La notion de berger urbain vient du constat de l’enclavement et de la diminution générale des espaces agricoles, en appréhendant désormais la ville comme le futur territoire possible de l’agriculture. Elle naît aussi du constat de l’importance conséquente des surfaces créées par le développement urbain qui n’ont pas d’usages ou de fonctions particulières et qui posent des problèmes d’entretien conséquents (espaces extérieurs des zones industrielles ou zones commerciales, parcs urbains, délaissés, bords d’autoroute, etc.).
Nous avons essayé de développer cette notion à partir de 2007 à travers quelques expérimentations. Dans le cadre du symposium du vivant en 2007 organisé par le Grand Lyon nous avons proposé de faire pâturer en collaboration avec Thomas Hanss (paysagiste) le Parc de Gerland à Lyon. Environ 80 brebis encadrées par un berger urbain ont pâturé pendant une journée le parc. Le but était d’interpeller sur l’importance des surfaces urbaines pouvant devenir des potentiels productifs. L’apport de ce troupeau dans le parc a permis une cohabitation ponctuelle entre une activité agricole provisoire et mobile et les usagers habituels du parc.
Dans ce prolongement nous avons essayé la mise en place plus longue de quelques brebis dans un autre environnement urbain, celui du quartier d’Empalot à Toulouse en partenariat avec l’association « entrez sans frapper ». Des brebis ont été mises d’avril à juillet pour valoriser les espaces extérieurs d’un centre social en bénéficiant également des clôtures existantes du site. Elles ont également pâturé d’autres espaces proches enherbés et peu utilisés. Un habitant du quartier était indemnisé pour en effectuer la surveillance quotidienne, accompagné par l’agriculteur extérieur à l’agglomération propriétaire de ces brebis.

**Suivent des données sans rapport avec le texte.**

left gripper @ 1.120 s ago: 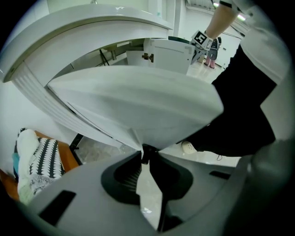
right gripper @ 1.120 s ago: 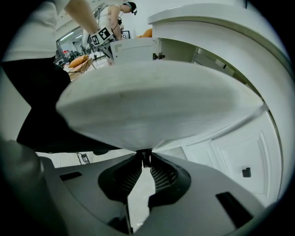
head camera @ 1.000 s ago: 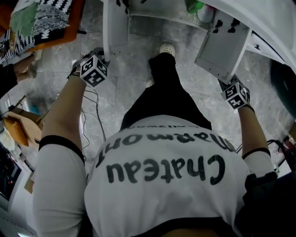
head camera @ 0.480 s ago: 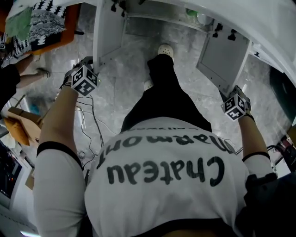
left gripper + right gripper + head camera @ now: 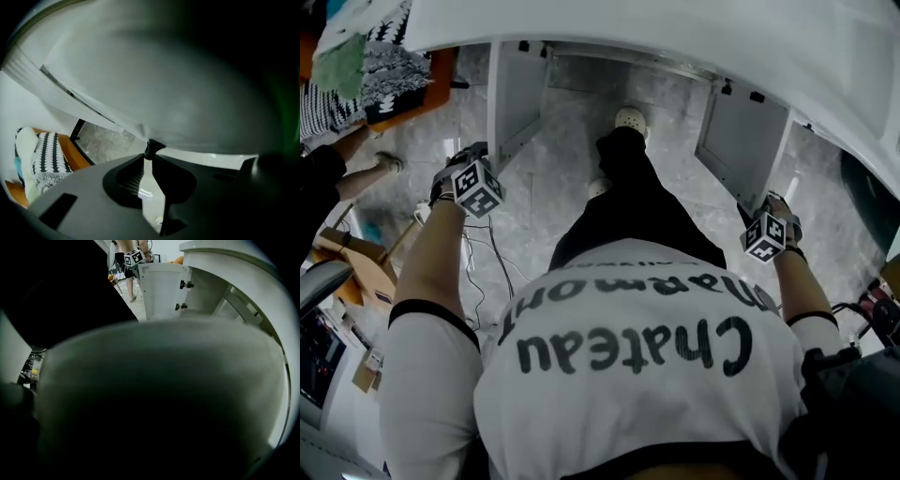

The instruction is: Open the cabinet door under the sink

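Leg (image 5: 630, 192) between left door (image 5: 514, 103), right door (image 5: 742, 141)

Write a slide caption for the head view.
Opened: left gripper clamps left door; right gripper is opening its fingers on right door.

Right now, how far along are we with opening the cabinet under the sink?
Done: left door and right door both stand swung wide. In hand: left gripper jaws look pinched on the left door's edge; right gripper jaws are opening beside the right door. Left: release, back away.
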A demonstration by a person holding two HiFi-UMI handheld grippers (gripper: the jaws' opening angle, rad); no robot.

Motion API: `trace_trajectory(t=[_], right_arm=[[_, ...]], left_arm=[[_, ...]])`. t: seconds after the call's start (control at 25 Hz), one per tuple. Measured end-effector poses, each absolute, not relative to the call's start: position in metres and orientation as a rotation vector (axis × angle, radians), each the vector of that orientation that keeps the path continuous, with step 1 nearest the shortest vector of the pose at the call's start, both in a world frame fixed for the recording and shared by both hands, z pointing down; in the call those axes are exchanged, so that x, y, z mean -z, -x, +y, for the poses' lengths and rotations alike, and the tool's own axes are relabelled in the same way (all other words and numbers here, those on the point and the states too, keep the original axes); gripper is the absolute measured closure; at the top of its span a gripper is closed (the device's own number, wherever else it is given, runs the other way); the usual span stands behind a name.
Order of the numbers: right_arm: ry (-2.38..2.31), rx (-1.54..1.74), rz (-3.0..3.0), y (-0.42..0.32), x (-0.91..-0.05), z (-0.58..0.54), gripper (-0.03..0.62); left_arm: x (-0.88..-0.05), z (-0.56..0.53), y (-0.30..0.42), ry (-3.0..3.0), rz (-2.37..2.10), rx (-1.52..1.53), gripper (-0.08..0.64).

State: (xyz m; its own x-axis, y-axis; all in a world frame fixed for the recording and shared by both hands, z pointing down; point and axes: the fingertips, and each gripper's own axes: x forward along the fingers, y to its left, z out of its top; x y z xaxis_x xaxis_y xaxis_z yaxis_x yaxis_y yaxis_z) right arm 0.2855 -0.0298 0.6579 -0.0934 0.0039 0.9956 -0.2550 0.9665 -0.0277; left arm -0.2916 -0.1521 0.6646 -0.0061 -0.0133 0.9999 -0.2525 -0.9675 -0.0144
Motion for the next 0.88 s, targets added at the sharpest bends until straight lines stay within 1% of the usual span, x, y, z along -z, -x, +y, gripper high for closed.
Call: trace_trajectory(t=[0.16,0.32,0.36,0.48,0.6,0.68,0.76,0.88], right_arm=[[-0.172,-0.193,-1.631,-0.286,-0.653,-0.031,0.474],[-0.174,-0.188,-1.593,-0.291,-0.656,-0.030,0.474],[-0.188,-0.193,-1.588,-0.291,-0.657,-0.031,0.480],[-0.278,-0.250,-1.561,-0.297,-0.655,-0.038,0.530],[-0.387,-0.347,-1.523,-0.306,-0.649,-0.039,0.535],[-0.462,-0.374,-1.493,-0.312,-0.645,-0.040,0.537],[-0.562,-0.384,-1.439,-0.322,-0.638,-0.043,0.565],[-0.796,-0.446,-1.353,-0.344,-0.617,-0.050,0.578]], left_arm=[[-0.662,-0.148,0.302,-1.964,-0.368,-2.080,0.522],[-0.654,-0.151,0.300,-1.987,-0.498,-2.045,0.522],[-0.652,-0.153,0.298,-1.998,-0.524,-2.035,0.522],[-0.643,-0.160,0.299,-2.018,-0.611,-2.011,0.522],[-0.633,-0.168,0.310,-2.010,-0.746,-1.977,0.512],[-0.623,-0.176,0.320,-1.981,-0.902,-1.896,0.512],[-0.610,-0.184,0.329,-1.936,-1.068,-1.775,0.512],[-0.583,-0.194,0.341,-1.873,-1.311,-1.563,0.515]])
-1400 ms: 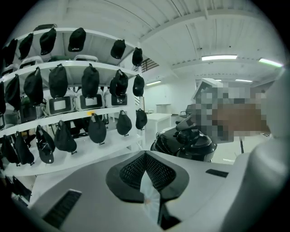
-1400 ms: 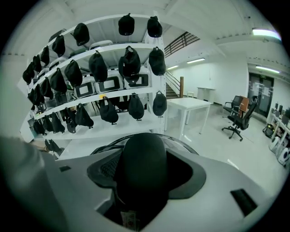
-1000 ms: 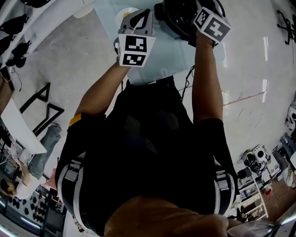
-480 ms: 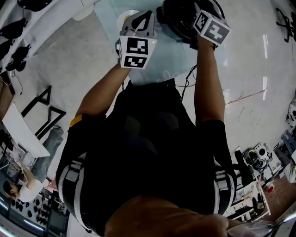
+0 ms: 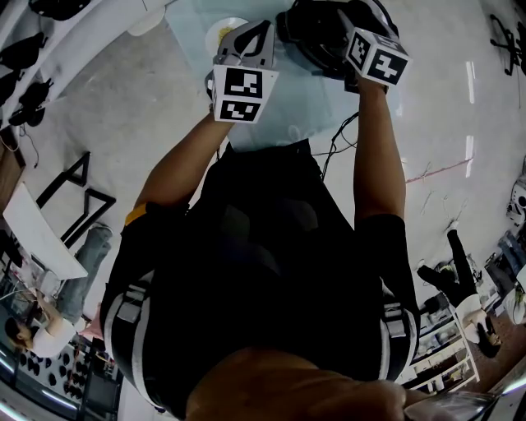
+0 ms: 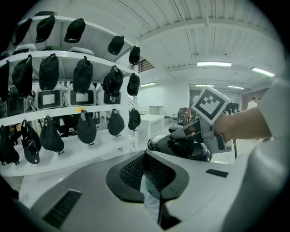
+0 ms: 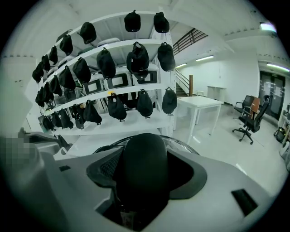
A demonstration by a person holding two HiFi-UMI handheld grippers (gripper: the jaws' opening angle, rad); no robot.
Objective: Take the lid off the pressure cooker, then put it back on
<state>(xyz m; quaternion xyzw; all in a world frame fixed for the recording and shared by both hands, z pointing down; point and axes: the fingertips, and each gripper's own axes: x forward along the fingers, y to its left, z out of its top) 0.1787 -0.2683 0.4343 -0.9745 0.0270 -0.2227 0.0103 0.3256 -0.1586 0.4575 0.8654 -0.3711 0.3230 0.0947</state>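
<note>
The black pressure cooker stands on the glass table at the top of the head view. My right gripper is over it, shut on the black lid handle, which fills the space between its jaws. The lid's shiny rim shows behind the handle. The left gripper view shows the same grip from the side, the right gripper on the lid. My left gripper hovers left of the cooker, apart from it. Its dark pads are closed with nothing between them.
A pale round dish lies on the table beyond the left gripper. Curved white shelves hung with black caps stand behind the table. A white table and office chairs are farther off. A cable hangs from the table's near edge.
The right gripper's marker cube has shifted slightly toward me and turned while holding the handle. The cooker's lid looks a little rotated. The left gripper has barely moved.
</note>
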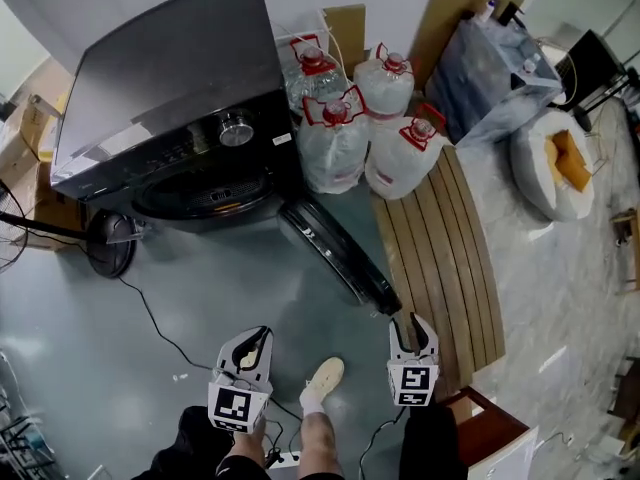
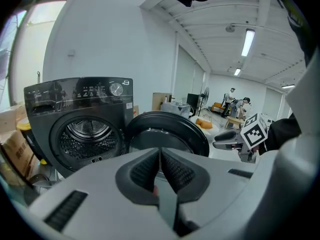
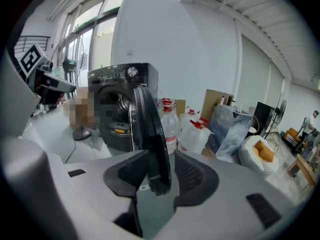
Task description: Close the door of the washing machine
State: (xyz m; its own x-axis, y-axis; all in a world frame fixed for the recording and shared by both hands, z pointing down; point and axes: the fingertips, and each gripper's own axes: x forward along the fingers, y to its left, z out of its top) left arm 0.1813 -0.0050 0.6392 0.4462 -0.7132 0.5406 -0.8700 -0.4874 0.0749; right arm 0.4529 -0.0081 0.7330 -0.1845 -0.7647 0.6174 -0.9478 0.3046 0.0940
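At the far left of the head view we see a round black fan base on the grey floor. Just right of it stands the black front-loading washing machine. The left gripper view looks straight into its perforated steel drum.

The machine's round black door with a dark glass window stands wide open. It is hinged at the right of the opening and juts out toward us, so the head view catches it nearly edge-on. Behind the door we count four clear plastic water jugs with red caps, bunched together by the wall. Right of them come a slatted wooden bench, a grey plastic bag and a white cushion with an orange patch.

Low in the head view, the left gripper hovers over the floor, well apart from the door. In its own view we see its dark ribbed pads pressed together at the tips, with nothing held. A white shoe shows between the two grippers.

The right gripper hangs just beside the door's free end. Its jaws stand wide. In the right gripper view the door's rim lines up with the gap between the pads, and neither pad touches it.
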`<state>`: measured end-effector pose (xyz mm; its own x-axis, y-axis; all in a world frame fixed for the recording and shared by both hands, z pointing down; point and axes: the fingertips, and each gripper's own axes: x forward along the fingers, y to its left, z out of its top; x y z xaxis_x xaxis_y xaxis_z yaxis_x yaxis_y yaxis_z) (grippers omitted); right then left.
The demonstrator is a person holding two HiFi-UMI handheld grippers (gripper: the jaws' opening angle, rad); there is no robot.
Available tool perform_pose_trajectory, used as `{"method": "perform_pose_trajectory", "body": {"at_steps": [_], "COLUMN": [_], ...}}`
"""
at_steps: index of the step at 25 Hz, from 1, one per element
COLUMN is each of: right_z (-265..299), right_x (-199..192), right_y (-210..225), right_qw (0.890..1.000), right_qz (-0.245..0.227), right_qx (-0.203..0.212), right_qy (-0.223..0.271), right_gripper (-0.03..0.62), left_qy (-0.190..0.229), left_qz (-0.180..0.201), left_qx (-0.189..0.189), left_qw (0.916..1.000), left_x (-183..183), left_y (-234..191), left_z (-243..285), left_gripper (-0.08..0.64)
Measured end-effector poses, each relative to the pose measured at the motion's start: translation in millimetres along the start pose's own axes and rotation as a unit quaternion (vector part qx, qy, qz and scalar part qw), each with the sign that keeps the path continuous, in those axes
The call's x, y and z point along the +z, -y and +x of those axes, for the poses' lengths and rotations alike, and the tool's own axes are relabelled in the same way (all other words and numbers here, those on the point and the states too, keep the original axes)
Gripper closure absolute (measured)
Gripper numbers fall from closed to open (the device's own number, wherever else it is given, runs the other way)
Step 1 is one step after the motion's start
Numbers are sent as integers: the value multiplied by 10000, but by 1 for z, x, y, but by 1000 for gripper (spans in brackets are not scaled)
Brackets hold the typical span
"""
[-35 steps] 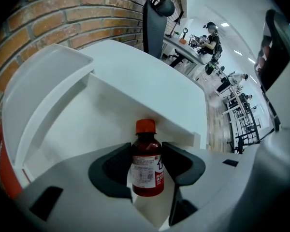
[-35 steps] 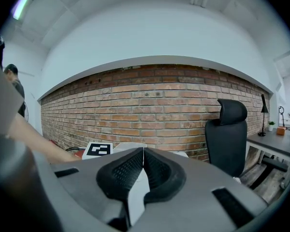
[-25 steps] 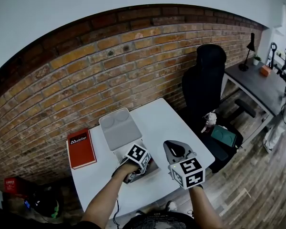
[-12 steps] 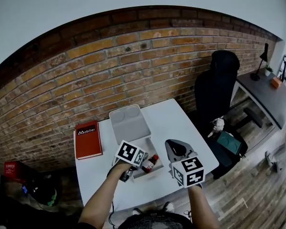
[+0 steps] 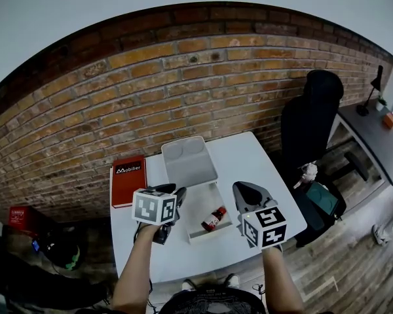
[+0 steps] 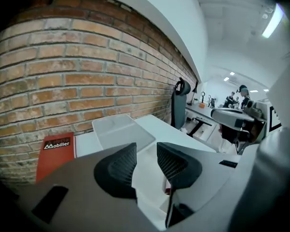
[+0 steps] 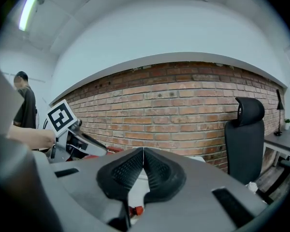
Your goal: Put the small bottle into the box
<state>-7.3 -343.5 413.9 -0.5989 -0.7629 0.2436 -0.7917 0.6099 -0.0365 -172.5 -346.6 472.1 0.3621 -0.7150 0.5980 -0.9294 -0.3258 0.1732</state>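
The small bottle (image 5: 213, 219), red with a dark end, lies on its side in the open white box (image 5: 198, 233), whose lid (image 5: 188, 162) stands tipped back. My left gripper (image 5: 173, 192) hovers left of the box, apart from the bottle. Its jaws are closing with a gap between them and nothing in it (image 6: 147, 164). My right gripper (image 5: 250, 190) is to the right of the box, shut and empty (image 7: 143, 170). In the right gripper view the bottle's red end (image 7: 135, 210) peeks out below the jaws.
A red book (image 5: 129, 180) lies at the white table's (image 5: 249, 156) back left by the brick wall. A black office chair (image 5: 311, 120) and a green bag (image 5: 322, 198) stand right of the table. A grey desk (image 5: 373, 133) is further right.
My left gripper has pulled back left out of the box, and the bottle now lies uncovered inside it. The right gripper has stayed about where it was.
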Motion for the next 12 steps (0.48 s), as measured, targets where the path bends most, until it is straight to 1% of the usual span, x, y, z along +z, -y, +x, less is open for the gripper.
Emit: {"method": "perform_pose_trajectory", "body": {"at_steps": [3, 6, 9, 12], "right_z": [1, 0, -2, -3], "right_x": [6, 13, 20, 26], "right_y": [1, 1, 2, 2], "right_qw": [10000, 9999, 9998, 9996], "right_qz": [-27, -73, -132, -163], "right_qx": [1, 0, 6, 8], "right_qy": [49, 118, 174, 227], "right_gripper": [572, 572, 572, 572], "left_qy": [474, 930, 1389, 1762], "left_qz": [-168, -148, -17, 264], "left_qx": [274, 594, 823, 1048], "left_qw": [9984, 9938, 9869, 9784], "left_x": [14, 28, 41, 52], "left_y": [-17, -28, -32, -30], "left_z": [-26, -53, -77, -94], "left_gripper": [428, 444, 473, 494]}}
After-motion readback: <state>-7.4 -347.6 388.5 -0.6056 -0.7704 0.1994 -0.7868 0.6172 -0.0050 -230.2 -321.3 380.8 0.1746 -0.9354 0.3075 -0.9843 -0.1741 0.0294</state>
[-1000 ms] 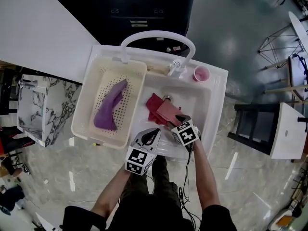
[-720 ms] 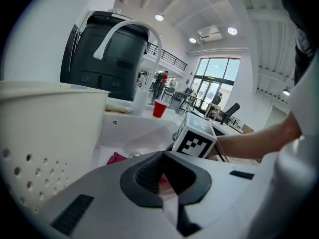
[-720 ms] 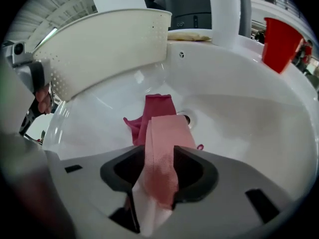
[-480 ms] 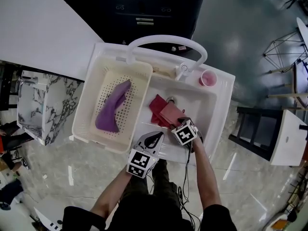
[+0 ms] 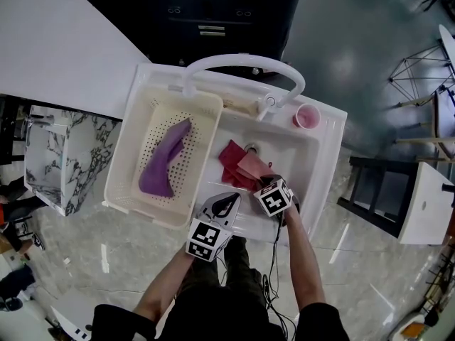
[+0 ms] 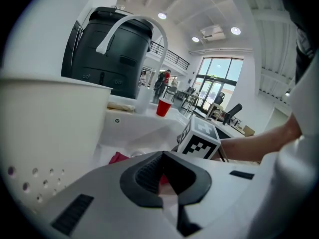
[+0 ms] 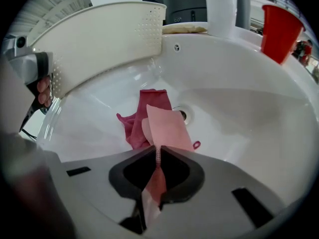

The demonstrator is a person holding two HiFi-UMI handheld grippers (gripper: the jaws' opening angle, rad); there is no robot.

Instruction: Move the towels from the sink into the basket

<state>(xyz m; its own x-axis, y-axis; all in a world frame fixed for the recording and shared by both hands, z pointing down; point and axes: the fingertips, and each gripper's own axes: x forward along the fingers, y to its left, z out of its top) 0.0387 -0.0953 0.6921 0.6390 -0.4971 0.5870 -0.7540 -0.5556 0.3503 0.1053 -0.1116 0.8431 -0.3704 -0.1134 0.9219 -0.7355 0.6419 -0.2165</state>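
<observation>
Pink towel (image 7: pixel 167 128) in the sink (image 5: pixel 313 148) pinched by the right gripper (image 7: pixel 158 151) (jaws just closed on it), left gripper (image 6: pixel 162 156) held shut, empty, at the sink's near rim.

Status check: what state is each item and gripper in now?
right gripper: jaws just closed, pinching the pink towel.
pink towel: in the sink, edge gripped.
dark red towel: crumpled in the sink.
purple towel: lying in the basket.
red cup: upright.
left gripper: jaws together, empty.
</observation>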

Si ces expériences étaient permises par l’apport de troupeaux extérieurs sur des durées ponctuelles, l’enjeu serait cependant de pouvoir installer des bergers à l’échelle d’agglomérations urbaines. L’intérêt des troupeaux (et notamment les troupeaux ovins) étant d’être facilement mobiles et de pouvoir effectuer des transhumances urbaines. Ces troupeaux conduits par ces bergers urbains permettraient de valoriser l’ensemble de ces délaissés en étant dans une logique productive et non uniquement d’entretien de ces espaces. Ces bergers peuvent soit être installés en tant qu’agriculteurs individuels (s’ils disposent de baux solides et ont la capacité d’investir dans la mise en place de bâtiments agricoles ou si des bâtiments agricoles financés par les collectivités peuvent leur être mis à disposition), soit être employés directement par des collectivités ou des associations. Leur mise en place suppose une analyse précise des terrains publics ou privés dont ils peuvent bénéficier, de leur nature, leur surface, et implique de définir un projet d’exploitation détaillé (en analysant les circulations possibles, les mouvements des troupeaux, etc.).
Il convient également de prévoir la création de bâtiments (bergerie, logement de l’éleveur devant être à proximité, stockage matériel, aliment et fourrages), en analysant la possibilité que les fourrages puissent être produits au printemps sur les parties mécanisables des pâturages. Des bâtiments délaissés peuvent être utilisables pour ces usages, la maîtrise foncière à la fois des bâtiments mais aussi des surfaces de l’essentiel des pâturages et des espaces de fauche est importante pour assurer la pérennité et la transmission de ces systèmes. Les bergers urbains peuvent enfin permettre par des conventions plus simples de valoriser les nombreuses surfaces urbaines peu utilisées (espaces extérieurs des zones commerciales ou industrielles, bords de routes, etc.).